Beyond enforcing labor regulations and expanding child protection laws, Gym has gone after bad actors to make sure that wage theft and discrimination suits are handled once and for all. “The economic growth and prosperity of our city relies as much on the health and well–being of workers as it does for corporate Wall Street,” she says. Philadelphia is not—and never will be—in a vacuum. What matters elsewhere matters here, too.
That sentiment is further proven by Gym’s response to the recent overturning of Roe v. Wade. “I’m gutted,” she says. But for her, the most important way to respond is to acknowledge that our fight must go local. “There's nobody in Harrisburg and there's nobody in Washington, D.C. who is going to fight for us harder, louder, and with a more visionary purpose than us ourselves,” she says. “It’s that outrage that drives me to action, because the decision has nothing to do with caring for life.” Gym believes that if the Supreme Court truly cared for life, it would have fought when baby formula wasn’t available. It would have fought to ensure that there was health care for children and guarantee a strong public school system. “What we need to understand about the Roe decision is that we are tied together in something far beyond abortion rights,” she says.
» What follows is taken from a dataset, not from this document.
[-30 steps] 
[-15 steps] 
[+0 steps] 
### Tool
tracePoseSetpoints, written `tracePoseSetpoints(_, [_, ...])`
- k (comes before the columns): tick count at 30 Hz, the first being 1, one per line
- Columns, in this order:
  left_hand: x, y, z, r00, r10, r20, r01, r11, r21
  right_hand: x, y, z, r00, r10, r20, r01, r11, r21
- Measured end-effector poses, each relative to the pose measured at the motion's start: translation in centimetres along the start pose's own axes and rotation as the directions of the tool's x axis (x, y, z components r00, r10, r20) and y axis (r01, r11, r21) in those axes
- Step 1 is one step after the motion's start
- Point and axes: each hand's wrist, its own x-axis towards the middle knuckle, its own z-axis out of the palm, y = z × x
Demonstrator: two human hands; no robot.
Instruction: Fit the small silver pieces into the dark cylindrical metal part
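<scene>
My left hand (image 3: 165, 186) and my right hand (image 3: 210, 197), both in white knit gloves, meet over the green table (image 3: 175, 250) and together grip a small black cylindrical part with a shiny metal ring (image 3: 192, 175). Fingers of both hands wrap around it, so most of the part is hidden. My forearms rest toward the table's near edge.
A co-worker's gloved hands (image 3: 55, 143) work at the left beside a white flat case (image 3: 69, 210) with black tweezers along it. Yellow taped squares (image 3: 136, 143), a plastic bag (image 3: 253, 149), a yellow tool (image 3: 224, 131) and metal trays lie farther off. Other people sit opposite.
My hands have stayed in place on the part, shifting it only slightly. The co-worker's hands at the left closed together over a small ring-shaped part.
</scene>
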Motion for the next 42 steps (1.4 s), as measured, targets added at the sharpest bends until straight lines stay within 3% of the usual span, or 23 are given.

That’s why Gym is encouraging everyone to get out to the polls in November. Abortion is currently protected in the state of Pennsylvania, but that could change if the ballot swings the other way. “I'm very dedicated to engaging folks for the November elections and supporting turnout in the city that has had far too low turnout, given our passion and what's at stake,” Gym says.
Additionally, we should be enacting buffer zones very clearly around abortion providers with protected areas, the councilwoman argues. There are shield laws that are being passed in municipality after municipality to protect the city and its people from participating in criminal investigations enacted by other states. “I want people to know that if they're from Texas, or if they're coming here to get an abortion, this is a city that will enact a do–not–cooperate law with Texas, unless they have a court order decree. We are not using our resources to criminalize something that is legal within our boundaries and as a human right,” she says.
“My job is to ensure that everybody understands that this is a city that's going to protect our rights,” she says. No matter the stage of life someone is in, be it a 9–year–old going through the public school system or a 19–year–old seeking an abortion—Gym is fighting for them.
At her core, Gym is dedicated to helping other people—and she wants us to feel the same way. “When Penn students reach out to organizations working from the ground up, you’ll find yourself [among] people working to make this country a better place and to make this city—the best city in America—the best. Let’s prove that we can do it, in the hardest of times, when everything feels like it’s against us. We're still going to figure out a way to rise together.”